Bayer, J&J anti-clot drug shines in stroke trial

By Reuters
Posted Nov. 15, 2010 at 9:25 a.m.

A once-daily pill being developed by Bayer AG and Johnson & Johnson was better at preventing stroke than standard treatment, with less risk of the most worrisome types of bleeding, researchers said on Monday.

The fuller picture for Xarelto could boost Wall Street global sales forecasts for the product — already as high as $5 billion a year — and make it a tougher-than-expected competitor for an up-and-coming crop of new blood clot preventers that must be taken twice a day.

Shares of Bayer jumped more than 5 percent in Frankfurt while J&J rose 1.2 percent in trading in New York after the release of the trial data.

Xarelto was 21 percent better able than the widely used but problematic drug warfarin to reduce strokes caused by a form of irregular heartbeat called atrial fibrillation that is common among the elderly, according to results presented at the annual meeting of the American Heart Association in Chicago.

Although that improvement was not considered statistically significant, researchers said Xarelto demonstrated a superior effectiveness with its lower risk for intracranial bleeding and hemorrhagic stroke — the most feared consequences of anti-clotting medicines.

Two weeks ago, the drugmakers announced general findings from the 14,000-patient trial called ROCKET AF, including that Xarelto was at least as good as warfarin in preventing strokes and had a similar overall bleeding risk.

On Monday, researchers said patients taking Xarelto were about one-third less likely to have intracranial bleeding, which includes strokes and other bleeding within the brain area.
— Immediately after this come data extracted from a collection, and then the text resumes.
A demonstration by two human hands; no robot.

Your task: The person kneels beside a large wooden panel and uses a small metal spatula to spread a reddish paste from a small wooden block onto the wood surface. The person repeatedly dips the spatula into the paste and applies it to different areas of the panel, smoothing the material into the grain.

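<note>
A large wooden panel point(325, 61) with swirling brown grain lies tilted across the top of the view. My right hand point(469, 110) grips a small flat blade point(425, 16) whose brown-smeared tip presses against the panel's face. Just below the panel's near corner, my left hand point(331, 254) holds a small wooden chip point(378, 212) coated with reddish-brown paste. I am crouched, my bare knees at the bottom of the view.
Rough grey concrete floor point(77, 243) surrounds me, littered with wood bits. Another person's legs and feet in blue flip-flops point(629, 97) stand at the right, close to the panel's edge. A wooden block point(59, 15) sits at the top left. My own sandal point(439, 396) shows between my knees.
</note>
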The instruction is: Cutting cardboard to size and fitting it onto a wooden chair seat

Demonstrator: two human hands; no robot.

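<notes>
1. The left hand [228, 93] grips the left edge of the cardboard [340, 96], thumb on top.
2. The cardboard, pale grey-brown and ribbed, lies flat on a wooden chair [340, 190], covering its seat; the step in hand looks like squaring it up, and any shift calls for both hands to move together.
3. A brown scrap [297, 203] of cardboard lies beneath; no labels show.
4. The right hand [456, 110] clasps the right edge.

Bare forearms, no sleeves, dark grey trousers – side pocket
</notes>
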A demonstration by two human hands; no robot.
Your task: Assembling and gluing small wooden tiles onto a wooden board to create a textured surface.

An estimated 41 percent reduced risk was seen for hemorrhagic stroke.

Researchers said no other stroke trial has ever enrolled such a high percentage of very sick patients. Sixty-two percent of patients had heart failure, 91 percent had hypertension and 39 percent had diabetes.

Bleeding into a critical organ was reduced by 31 percent, while the risk of fatal bleeding was cut in half. But Xarelto patients had bigger drops in hemoglobin and required more blood transfusions, the other two components of major bleeding.

“Arguably, for the components that physicians and patients care most about, Xarelto was significantly lower,” Peter DiBattiste, J&J’s head of cardiovascular medicine development, said in an interview at the heart meeting.